Development (history) and applications of speech recognition systems

Development speech recognition

Walking into many houses around the world, you’re likely to find one or perhaps more ubiquitous little speakers, scattered around. For the residents of these homes, these devices have become a key part of their lives, sharing details about meetings, travel plans, grocery lists and even weather reports. We’ve come to depend on them to help simplify our lives and entertain us.

However, smart speakers weren’t the first introduction of speech recognition. With Apple and Siri, speech recognition took a huge leap forward in the early 2010’s, helping us get to where we are now. However, this technology didn’t happen overnight. Rather, it is something that’s been in progress for decades.

Understanding Speech Recognition

Language and speech go back thousands of years. Conversely, computing is a much more recent development. Speech recognition software, or speech recognition technology, is an attempt to marry these two together so that computing devices can understand and react to human voice.

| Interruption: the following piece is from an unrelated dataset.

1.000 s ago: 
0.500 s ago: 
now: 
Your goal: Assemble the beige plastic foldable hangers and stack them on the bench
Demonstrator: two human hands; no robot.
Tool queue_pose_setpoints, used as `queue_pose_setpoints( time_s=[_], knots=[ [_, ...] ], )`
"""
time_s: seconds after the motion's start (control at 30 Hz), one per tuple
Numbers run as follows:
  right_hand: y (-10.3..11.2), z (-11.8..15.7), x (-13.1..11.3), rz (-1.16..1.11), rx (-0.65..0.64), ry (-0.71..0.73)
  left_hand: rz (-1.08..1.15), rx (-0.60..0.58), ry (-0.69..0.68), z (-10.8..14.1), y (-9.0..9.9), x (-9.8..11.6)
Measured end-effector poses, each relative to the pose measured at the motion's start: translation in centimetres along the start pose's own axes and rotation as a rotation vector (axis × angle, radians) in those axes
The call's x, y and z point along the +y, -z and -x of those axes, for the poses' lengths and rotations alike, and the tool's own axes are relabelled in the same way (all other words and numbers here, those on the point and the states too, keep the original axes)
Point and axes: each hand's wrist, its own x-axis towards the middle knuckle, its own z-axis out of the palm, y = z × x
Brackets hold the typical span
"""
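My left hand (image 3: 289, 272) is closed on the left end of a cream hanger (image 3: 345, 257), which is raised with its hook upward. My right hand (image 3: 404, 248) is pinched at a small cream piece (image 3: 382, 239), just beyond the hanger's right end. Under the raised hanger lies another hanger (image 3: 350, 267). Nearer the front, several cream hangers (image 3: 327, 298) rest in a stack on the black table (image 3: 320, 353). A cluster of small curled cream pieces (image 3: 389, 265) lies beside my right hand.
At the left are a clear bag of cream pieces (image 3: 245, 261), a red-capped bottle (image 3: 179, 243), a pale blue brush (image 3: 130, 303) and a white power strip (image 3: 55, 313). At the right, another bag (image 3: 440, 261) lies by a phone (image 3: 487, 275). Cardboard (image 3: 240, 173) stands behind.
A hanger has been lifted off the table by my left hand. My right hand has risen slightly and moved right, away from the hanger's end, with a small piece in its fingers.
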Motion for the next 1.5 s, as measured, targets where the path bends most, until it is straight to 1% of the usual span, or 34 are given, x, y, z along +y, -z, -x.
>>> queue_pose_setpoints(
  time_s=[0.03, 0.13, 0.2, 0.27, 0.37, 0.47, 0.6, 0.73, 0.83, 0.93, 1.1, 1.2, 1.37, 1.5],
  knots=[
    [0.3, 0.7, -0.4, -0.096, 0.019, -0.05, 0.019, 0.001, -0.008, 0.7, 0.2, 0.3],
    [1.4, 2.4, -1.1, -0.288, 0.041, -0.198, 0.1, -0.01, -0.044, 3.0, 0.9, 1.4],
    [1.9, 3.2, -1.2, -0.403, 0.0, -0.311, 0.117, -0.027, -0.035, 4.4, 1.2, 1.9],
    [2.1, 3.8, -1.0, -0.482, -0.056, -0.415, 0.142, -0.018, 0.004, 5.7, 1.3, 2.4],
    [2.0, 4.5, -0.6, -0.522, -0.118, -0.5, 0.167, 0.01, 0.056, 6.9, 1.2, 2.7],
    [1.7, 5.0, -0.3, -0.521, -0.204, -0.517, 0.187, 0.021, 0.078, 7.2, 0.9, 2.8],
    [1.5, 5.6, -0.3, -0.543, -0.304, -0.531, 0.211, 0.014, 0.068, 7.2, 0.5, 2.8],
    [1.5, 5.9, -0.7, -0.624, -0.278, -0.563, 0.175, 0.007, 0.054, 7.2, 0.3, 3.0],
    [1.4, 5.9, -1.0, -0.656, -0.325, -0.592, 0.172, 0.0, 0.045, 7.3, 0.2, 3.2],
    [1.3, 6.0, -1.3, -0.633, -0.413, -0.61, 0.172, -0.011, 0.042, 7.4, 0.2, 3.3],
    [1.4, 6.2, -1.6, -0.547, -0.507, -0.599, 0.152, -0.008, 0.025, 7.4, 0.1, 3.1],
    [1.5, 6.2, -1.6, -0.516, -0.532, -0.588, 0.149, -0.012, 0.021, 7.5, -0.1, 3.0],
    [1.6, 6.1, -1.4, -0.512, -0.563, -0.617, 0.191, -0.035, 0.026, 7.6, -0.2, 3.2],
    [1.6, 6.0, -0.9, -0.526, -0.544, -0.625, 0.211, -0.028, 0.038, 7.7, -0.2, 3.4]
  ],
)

Speech recognition is, however, incredibly complex. When a child is educated, they learn by watching and listening to all of the different noises around them. Over time, they associate different sounds with words and specific items. Their brain builds unique patterns that they carry with them throughout their lives, helping decipher accents, inflection and tone to provide meaning.

Training a computer is similar in some ways, but also very different. Humans seem to learn languages effortlessly, but that is primarily because we’ve learned how best to teach children. We do not yet have that same insight with computers. What we do know is that educating machines requires data and lots of research.

While we’ve made significant strides in improving the accuracy rate of speech recognition systems, there is still work to be done to better help computers understand different dialects and languages. Today, speech recognition works fairly well for most common tasks. In fact, companies like Google and IBM state that their algorithms for speech are close to 96% accurate – but getting to this point took time and effort.


Just ask clickworker to get thousands of voice recordings in the languages and dialects you need to train your speech recognition system to perfection.

Get more information about the service audio datasets

The History of Speech Recognition systems

The first true speech recognition system was developed in the early 1950s. This system, called “Audrey”, was developed by Bell Laboratories and focused on understanding numbers. In the following decade, IBM came out with a system that could respond to 16 words, called “Shoebox”.

The 1970s saw a huge leap forward in speech recognition, primarily with the help of the US government and DARPA. Thanks to the work done by DARPA, Carnegie Mellon created a system called “Harpy” that was able to understand 1000 words. To put this in perspective: This is about the same as a three-year-old child would understand.

The 1980s and 90s continued to see gradual improvements to speech recognition, but it wasn’t until the 2000s that another true transformation took place. In the early 2000s, speech recognition was 80% accurate, but with the launch of Google Voice and its cloud data centers, this accuracy quickly started to increase.

Google could correlate the voice searches with the actual search results to learn from and better predict what users were looking for. With the launch of Siri in 2011, Apple joined the race to improve speech recognition, also helping to lead us to where we are now with a close to 96% accuracy rate.

How Speech Recognition is Used

When comparing voice versus typing speed, the winner is evident and clear. Humans can speak an average of 150 words per minute, compared to typing 40 words per minute. The obvious question is, why are we not all talking to our computers instead of typing?

The truth is that right now, the restriction is still its reliability. While speech recognition claims a 96% accuracy rate, that only true under very specific conditions. When multiple languages and accents or dialects are in play, accuracy drops very quickly.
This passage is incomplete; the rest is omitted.